## Goal of the exercise
In the listing, find every line that has the string "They" and copy it.

## Dataset entries

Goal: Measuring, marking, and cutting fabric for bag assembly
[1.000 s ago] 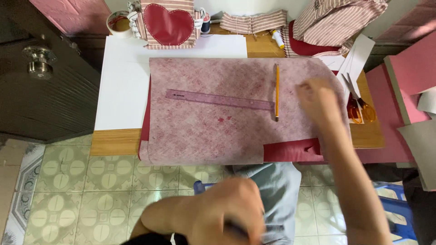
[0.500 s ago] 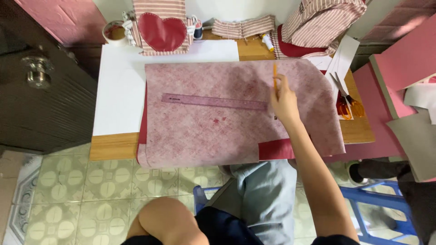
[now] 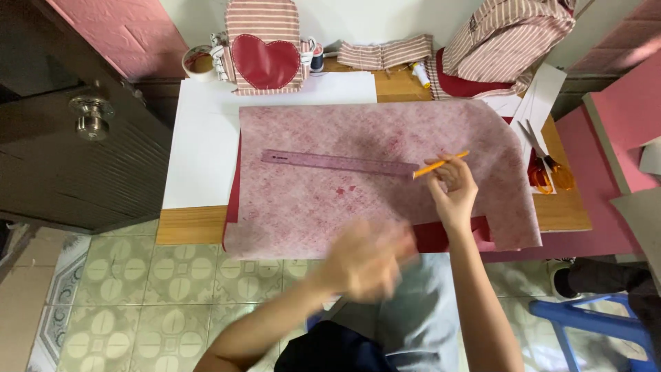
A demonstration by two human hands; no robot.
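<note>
Right hand: the right hand [image 3: 452, 189] grips a yellow pencil [image 3: 439, 164] between its fingers, the pencil tilted with its tip just at the right end of the ruler [image 3: 337, 162].
Left hand: the left hand [image 3: 365, 258] is blurred, raised above the near edge of the pink fabric sheet [image 3: 372, 172]; whether it is clenched or spread cannot be told, and it holds nothing visible.
Ruler: a long translucent purple strip lying flat across the middle of the fabric sheet, running left to right.
Fabric sheet: mottled pink, spread over the wooden table [image 3: 189, 224], its near edge hanging past the table front; a dark red layer shows beneath it.
White board [image 3: 200, 145]: left of the ruler, partly under the sheet.
Heart bag [image 3: 265, 52]: striped, with a red heart, beyond the ruler.
Scissors [image 3: 547, 172]: orange-handled, far right of the ruler, off the sheet.
</note>
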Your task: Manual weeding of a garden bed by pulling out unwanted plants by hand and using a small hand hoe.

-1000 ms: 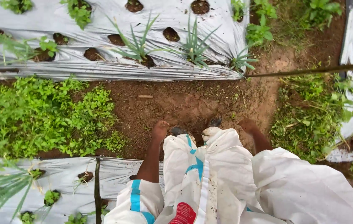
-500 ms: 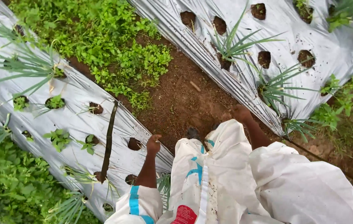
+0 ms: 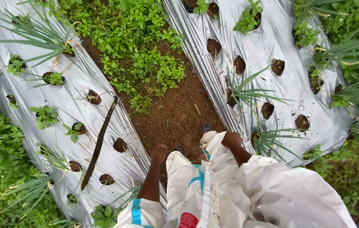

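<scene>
Your right hand (image 3: pixel 232 139) fingers pinch the white sack (image 3: pixel 213 185) top edge; left hand (image 3: pixel 159 153) fisted, at 9 o'clock; sack looks soft, light; grip that edge.

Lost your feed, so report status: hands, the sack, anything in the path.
Left hand fisted, apparently empty. Right hand gripping top of white sack. Dirt path ahead between silver mulch sheets; weeds crowd it farther on.

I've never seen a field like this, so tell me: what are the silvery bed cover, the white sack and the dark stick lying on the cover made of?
Bed cover: likely thin plastic film, glossy silver, wrinkled, with punched planting holes.
White sack: probably woven plastic, matte, creased, soil-stained; the right hand grips its edge.
Dark stick: seemingly wood or a dried stalk, rough and dull; hard to tell.
</scene>
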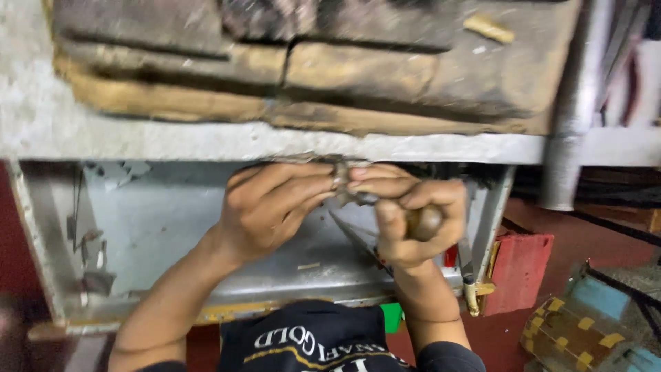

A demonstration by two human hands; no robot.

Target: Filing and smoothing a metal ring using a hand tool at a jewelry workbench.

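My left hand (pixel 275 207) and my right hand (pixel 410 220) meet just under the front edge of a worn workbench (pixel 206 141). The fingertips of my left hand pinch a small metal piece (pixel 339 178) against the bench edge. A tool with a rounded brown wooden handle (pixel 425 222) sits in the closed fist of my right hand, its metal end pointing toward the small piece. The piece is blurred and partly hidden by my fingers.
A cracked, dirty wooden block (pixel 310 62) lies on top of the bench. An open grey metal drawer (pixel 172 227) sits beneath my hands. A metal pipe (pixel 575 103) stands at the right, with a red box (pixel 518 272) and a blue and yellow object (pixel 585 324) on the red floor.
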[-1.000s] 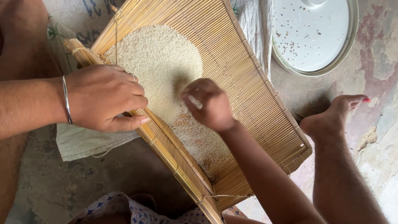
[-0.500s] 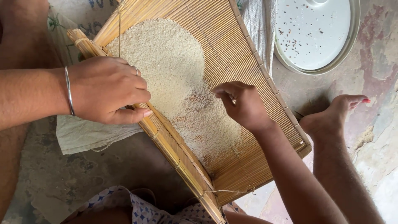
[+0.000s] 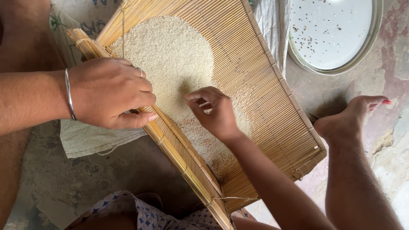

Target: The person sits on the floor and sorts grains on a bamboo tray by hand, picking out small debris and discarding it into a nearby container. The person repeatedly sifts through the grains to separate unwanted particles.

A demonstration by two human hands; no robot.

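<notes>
A flat woven bamboo tray (image 3: 272,106) lies tilted across the middle of the view. A wide pile of pale rice (image 3: 168,59) covers its upper left part, thinning to a loose trail toward the lower right. My left hand (image 3: 110,93), with a thin metal bangle on the wrist, grips the tray's thick near rim. My right hand (image 3: 213,113) rests on the rice at the pile's lower edge, fingers curled and pinched together over the grains.
A round white metal plate (image 3: 336,34) with small dark specks sits on the floor at the upper right. My bare foot (image 3: 349,119) rests beside the tray's right corner. A pale sack cloth (image 3: 89,138) lies under the tray on the rough concrete floor.
My right hand swept right across the rice, then came back left to the pile's edge with fingers pinched. The left hand kept its grip on the rim.
</notes>
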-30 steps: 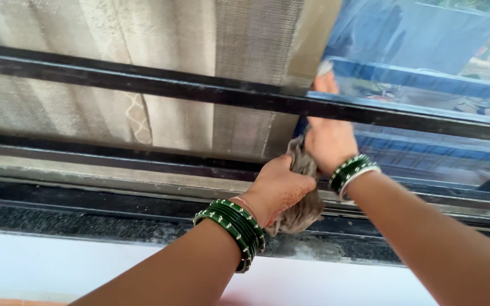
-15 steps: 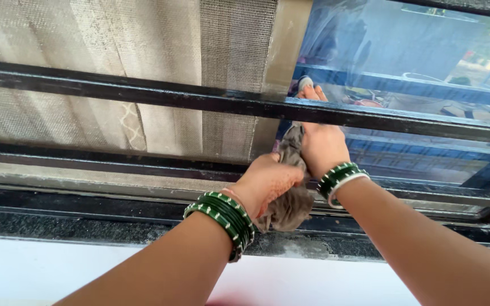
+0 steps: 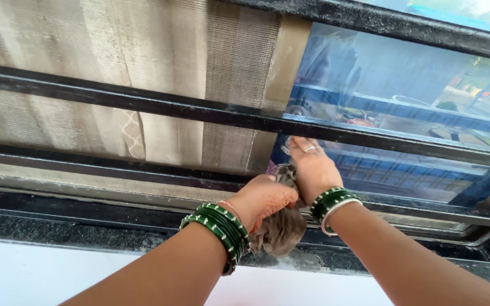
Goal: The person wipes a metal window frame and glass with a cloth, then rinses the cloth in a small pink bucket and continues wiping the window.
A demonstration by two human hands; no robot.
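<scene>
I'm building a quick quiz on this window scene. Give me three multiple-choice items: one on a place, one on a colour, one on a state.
1. Where does the crumpled grey-brown cloth sit?
A. between both hands
B. on the white sill
C. over the top bar

2. What colour are the wrist bangles?
A. red
B. green
C. gold

3. How is the left hand?
A. open flat
B. fist closed on cloth
C. off the cloth

Answers: 1 A, the cloth bunches between the left hand and right hand; 2 B, both stacks are green; 3 B, its grip wraps the cloth.
</scene>
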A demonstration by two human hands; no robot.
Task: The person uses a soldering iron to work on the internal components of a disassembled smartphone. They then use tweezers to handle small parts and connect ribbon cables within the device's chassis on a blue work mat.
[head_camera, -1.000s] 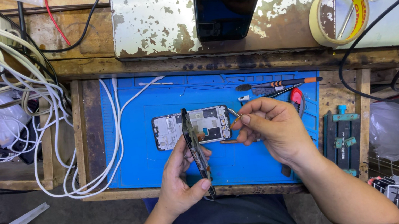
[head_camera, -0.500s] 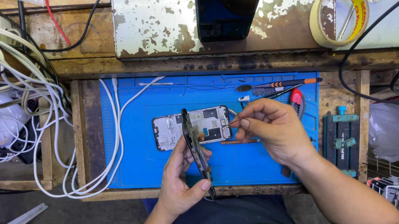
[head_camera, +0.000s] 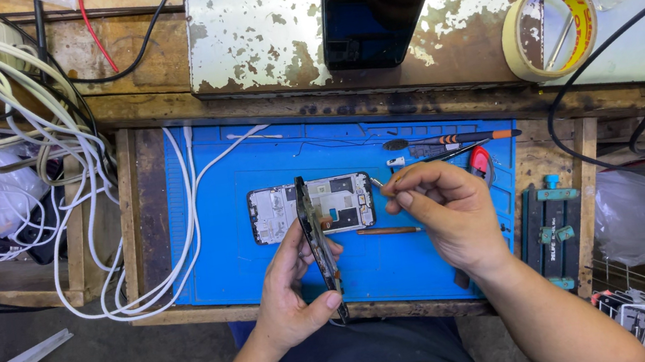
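Seen from the head camera, looking down at a blue rubber work mat (head_camera: 249,258) on a worn wooden bench. Left hand (head_camera: 297,298) wrapped tight around a thin dark phone frame (head_camera: 320,244), held on its edge just in front of an opened phone body with bare silver insides (head_camera: 311,208) lying flat on the mat. Right hand (head_camera: 441,215) pinched shut on a small metal tool tip (head_camera: 377,183), right beside that phone body. Nearby: white cables (head_camera: 140,257), an orange-handled screwdriver (head_camera: 451,139), a roll of yellow tape (head_camera: 549,27).

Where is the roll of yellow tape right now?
In the head view, the yellow tape roll lies upper right on the wooden bench, beside the rusty metal plate, above the blue mat.
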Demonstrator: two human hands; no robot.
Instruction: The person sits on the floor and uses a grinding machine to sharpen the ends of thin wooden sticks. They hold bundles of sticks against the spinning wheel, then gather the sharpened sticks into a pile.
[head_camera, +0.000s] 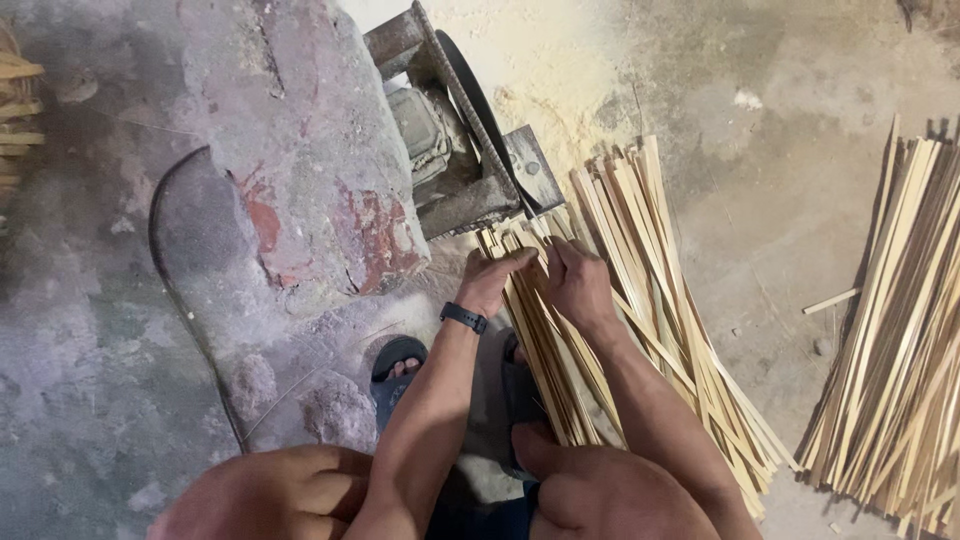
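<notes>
I squat over a fan of thin pale bamboo strips (640, 290) lying on the concrete floor. My left hand (490, 278), with a black watch on its wrist, rests on the near ends of the strips, fingers curled over a few of them. My right hand (578, 285) presses on the same bunch just beside it, fingers spread across the strips. Both hands touch the strips close to a metal machine (450, 140) with a motor and a belt. My sandalled foot (398, 362) shows below the left arm.
A second pile of bamboo strips (895, 340) lies at the right. A large rough concrete block (300, 160) stands left of the machine, with a dark curved band (165, 260) by it. Sawdust (560, 70) covers the floor behind. More strips (15, 110) poke in at far left.
</notes>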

## Answer area
Task: The person uses a soldering iron to work on the internal components of a disassembled smartphone. They then use tweezers to handle small parts and connect ribbon cables within the device's chassis on a blue work mat.
Instruction: The person sits on the floor and uses a grinding machine to sharpen the ends of thin wooden sticks. They hold bundles of sticks against the spinning wheel, then gather the sharpened sticks into a pile.

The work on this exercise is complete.